▶ **Try it**
Please return all lines from the records below that include the string "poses".

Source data
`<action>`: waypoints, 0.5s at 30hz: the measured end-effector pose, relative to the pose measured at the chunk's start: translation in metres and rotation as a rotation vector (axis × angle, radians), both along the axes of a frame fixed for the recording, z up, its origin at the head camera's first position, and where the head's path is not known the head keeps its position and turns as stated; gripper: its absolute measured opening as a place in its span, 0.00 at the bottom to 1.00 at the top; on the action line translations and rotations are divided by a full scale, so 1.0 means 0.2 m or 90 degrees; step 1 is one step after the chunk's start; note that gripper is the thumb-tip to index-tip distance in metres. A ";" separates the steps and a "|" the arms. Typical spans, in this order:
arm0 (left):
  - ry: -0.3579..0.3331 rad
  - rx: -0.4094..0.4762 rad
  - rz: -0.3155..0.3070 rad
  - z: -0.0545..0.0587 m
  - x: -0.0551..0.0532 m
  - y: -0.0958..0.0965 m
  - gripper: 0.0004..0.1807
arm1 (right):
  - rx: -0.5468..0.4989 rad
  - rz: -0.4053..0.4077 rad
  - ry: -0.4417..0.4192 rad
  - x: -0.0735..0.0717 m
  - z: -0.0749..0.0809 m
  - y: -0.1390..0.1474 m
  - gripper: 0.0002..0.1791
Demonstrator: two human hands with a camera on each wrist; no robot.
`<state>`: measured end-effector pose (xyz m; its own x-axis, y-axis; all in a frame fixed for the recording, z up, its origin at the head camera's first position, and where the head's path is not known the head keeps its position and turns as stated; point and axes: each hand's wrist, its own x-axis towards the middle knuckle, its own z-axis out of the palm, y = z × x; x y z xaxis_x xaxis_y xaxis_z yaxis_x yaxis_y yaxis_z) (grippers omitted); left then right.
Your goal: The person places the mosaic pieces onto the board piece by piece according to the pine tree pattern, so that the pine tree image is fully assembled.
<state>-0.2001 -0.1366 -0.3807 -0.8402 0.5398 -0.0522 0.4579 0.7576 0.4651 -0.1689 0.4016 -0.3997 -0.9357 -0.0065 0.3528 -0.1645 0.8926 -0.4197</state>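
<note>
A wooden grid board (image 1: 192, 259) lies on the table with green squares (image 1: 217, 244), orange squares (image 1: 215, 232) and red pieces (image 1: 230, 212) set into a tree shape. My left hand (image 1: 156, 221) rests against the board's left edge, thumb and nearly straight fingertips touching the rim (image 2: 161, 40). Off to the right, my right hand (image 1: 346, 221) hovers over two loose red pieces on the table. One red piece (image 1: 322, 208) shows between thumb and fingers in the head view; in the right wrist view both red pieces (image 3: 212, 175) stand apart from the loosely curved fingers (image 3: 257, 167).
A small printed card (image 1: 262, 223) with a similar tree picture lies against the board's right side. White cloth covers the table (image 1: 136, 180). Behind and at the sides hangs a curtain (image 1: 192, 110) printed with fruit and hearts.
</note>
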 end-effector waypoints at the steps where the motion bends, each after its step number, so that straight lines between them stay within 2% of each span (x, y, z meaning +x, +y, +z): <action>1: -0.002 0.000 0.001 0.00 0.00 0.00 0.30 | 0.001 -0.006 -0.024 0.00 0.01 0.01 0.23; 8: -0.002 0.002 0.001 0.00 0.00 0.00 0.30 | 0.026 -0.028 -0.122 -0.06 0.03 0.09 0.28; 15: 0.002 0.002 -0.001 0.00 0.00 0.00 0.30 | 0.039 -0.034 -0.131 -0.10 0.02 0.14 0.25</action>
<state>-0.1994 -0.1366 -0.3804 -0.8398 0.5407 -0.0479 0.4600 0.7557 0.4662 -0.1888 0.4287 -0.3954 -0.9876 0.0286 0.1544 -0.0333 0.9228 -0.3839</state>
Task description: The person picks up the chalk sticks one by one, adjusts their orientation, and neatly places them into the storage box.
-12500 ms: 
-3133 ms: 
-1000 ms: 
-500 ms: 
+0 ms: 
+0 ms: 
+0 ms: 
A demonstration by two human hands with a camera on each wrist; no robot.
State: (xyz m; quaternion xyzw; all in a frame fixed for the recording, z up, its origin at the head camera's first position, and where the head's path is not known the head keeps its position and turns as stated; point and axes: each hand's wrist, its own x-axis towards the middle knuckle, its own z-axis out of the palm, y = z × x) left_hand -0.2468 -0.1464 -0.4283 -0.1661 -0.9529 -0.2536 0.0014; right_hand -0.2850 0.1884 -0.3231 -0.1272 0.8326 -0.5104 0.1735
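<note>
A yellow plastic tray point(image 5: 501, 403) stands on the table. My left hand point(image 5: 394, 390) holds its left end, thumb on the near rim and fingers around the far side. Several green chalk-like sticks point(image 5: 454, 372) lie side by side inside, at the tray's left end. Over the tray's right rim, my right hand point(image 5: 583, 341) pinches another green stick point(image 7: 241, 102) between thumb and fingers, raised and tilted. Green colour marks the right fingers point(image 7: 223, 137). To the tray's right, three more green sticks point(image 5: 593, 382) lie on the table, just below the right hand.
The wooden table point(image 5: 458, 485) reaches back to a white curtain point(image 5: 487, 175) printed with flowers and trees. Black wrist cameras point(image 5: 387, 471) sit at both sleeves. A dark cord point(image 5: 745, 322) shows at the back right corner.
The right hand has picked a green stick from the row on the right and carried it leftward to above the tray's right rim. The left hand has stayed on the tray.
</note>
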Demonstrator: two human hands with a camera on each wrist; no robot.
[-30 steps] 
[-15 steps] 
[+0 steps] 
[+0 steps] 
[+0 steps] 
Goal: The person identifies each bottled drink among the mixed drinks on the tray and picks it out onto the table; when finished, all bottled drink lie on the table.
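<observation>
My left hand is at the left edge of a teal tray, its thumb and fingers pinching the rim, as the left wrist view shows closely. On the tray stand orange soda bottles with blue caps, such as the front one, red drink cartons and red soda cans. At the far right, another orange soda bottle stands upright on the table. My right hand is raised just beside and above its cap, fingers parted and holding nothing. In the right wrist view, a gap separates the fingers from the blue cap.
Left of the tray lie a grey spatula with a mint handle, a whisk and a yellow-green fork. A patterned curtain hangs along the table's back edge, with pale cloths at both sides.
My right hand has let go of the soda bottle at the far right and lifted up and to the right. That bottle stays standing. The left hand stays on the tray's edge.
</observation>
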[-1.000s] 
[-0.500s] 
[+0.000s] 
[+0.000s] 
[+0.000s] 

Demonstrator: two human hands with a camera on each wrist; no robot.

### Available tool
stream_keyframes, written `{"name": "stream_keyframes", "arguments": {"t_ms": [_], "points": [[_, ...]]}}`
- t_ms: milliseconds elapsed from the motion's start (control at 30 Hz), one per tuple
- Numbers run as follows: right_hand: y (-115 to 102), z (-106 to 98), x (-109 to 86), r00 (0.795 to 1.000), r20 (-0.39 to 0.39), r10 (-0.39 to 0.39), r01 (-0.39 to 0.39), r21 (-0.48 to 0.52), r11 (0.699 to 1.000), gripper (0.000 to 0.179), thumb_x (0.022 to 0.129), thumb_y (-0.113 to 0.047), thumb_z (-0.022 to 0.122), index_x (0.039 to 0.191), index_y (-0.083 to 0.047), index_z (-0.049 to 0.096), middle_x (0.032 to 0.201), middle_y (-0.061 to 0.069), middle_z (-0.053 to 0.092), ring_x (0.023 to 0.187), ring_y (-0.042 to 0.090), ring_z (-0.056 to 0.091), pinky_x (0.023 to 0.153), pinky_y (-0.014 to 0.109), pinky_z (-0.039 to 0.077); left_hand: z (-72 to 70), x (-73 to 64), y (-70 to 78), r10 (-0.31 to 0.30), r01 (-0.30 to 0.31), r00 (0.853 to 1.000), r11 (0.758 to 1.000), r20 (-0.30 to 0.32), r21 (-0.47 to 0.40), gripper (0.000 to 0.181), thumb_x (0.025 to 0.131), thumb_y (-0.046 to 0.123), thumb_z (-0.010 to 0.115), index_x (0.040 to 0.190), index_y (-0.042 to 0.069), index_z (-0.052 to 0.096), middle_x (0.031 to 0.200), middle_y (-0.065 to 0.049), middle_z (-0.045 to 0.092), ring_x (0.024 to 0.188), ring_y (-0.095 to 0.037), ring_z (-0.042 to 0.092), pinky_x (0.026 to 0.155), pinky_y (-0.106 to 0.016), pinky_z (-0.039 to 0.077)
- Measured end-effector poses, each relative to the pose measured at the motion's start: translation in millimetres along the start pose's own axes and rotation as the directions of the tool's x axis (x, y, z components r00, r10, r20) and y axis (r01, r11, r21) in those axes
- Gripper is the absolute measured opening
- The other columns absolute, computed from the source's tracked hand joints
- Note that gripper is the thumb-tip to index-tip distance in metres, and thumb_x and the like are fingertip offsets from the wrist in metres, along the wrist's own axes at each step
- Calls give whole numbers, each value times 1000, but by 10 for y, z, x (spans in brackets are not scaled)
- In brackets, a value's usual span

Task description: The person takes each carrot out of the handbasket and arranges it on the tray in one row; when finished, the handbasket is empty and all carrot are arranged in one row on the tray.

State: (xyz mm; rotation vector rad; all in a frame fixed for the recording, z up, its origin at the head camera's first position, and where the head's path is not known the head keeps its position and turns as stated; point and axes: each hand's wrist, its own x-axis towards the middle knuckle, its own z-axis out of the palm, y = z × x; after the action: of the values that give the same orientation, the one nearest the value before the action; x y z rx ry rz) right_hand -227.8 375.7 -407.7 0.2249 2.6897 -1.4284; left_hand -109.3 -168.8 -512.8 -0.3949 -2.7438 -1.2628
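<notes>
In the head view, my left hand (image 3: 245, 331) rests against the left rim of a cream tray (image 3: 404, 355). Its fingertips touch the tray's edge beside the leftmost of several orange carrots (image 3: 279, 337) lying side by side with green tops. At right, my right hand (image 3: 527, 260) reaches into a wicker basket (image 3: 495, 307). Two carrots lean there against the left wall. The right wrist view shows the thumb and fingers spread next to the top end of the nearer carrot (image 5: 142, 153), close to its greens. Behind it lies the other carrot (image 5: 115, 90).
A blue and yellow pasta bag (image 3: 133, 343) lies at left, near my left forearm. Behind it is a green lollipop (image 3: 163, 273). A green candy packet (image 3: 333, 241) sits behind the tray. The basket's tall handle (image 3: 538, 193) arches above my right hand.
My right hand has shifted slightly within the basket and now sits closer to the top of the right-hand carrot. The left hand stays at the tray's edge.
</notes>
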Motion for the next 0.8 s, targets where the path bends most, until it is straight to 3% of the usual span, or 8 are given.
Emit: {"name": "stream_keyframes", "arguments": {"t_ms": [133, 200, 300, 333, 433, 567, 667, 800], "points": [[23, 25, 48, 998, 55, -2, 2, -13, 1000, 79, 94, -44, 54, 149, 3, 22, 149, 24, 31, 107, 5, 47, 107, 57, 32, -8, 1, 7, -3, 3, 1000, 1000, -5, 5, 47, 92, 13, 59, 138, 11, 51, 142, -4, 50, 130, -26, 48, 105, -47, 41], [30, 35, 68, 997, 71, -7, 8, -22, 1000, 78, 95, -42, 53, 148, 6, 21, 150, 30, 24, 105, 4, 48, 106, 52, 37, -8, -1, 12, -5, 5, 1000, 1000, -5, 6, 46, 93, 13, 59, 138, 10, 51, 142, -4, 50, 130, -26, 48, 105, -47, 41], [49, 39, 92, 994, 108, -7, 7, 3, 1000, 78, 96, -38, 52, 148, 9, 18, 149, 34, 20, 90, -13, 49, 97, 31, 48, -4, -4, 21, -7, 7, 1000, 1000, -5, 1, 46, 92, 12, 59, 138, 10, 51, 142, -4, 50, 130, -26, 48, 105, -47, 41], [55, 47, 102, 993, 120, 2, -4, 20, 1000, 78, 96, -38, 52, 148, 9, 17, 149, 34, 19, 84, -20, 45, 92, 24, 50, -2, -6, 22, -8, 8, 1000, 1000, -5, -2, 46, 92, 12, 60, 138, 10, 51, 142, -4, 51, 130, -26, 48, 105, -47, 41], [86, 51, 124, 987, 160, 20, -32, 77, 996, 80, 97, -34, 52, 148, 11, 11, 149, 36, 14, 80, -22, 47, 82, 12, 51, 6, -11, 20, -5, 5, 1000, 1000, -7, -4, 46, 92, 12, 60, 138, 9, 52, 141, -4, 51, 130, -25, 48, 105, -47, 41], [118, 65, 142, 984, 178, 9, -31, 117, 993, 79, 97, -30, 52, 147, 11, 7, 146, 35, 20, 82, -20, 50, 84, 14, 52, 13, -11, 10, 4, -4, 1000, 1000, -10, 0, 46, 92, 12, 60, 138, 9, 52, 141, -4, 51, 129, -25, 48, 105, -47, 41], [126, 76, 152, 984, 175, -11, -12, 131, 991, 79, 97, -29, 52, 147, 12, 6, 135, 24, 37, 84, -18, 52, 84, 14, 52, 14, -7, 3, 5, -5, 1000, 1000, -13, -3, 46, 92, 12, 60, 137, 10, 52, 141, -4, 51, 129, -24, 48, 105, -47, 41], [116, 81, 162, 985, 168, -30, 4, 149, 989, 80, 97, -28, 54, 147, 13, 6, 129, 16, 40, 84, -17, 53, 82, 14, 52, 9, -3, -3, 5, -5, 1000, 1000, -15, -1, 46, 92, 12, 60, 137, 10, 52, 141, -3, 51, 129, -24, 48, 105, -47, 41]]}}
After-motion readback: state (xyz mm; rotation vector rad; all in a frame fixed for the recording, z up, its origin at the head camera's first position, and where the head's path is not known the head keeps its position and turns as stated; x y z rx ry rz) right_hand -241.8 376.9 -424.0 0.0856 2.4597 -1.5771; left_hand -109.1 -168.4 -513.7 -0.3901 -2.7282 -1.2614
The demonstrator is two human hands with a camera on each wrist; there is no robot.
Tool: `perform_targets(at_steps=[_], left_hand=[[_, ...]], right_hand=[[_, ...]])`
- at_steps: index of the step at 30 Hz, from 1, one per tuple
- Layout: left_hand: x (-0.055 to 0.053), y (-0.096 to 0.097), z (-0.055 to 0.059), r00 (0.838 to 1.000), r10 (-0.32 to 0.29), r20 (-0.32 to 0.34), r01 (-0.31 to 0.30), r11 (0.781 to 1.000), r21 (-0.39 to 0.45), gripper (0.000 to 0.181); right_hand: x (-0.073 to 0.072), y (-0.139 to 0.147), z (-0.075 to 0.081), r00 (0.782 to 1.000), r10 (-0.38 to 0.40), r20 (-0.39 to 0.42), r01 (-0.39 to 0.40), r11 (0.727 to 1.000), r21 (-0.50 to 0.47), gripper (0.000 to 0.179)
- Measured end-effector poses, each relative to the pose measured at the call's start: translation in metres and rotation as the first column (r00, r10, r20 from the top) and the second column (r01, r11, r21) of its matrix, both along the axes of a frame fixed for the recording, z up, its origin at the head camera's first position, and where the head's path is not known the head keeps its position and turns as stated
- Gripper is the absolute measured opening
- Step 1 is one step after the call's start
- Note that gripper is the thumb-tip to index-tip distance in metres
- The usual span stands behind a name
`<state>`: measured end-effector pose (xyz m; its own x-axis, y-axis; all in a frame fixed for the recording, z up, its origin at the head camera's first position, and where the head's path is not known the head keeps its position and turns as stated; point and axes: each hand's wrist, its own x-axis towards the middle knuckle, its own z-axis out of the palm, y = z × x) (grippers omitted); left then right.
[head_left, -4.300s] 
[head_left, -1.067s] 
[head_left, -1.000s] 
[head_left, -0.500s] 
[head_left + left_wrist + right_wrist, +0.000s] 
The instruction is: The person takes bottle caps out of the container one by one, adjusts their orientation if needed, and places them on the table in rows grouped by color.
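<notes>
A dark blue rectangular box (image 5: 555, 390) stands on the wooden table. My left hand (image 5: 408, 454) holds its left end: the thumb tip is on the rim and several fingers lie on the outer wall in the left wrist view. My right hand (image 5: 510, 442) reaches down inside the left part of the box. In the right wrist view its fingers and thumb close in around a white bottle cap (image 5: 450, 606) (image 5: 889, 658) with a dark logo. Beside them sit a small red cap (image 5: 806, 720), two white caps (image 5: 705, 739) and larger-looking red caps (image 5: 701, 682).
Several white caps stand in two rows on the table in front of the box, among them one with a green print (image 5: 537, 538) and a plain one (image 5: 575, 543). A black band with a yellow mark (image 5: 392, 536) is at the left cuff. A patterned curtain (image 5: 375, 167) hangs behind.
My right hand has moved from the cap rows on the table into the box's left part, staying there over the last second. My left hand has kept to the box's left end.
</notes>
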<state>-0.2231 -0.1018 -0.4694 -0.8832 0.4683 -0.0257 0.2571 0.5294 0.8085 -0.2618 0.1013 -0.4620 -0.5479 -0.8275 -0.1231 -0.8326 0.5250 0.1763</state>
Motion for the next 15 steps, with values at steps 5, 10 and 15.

▶ **The completed task**
- Measured end-effector poses, each relative to the pose measured at the motion's start: translation in millimetres along the start pose's own axes and rotation as the directions of the tool's x axis (x, y, z components r00, r10, r20) and y axis (r01, r11, r21) in those axes
- Measured end-effector poses, each relative to the pose measured at the call's start: translation in metres and rotation as the first column (r00, r10, r20 from the top) and the second column (r01, r11, r21) of its matrix, both along the axes of a frame fixed for the recording, z up, its origin at the head camera's first position, and where the head's path is not known the head keeps its position and turns as stated

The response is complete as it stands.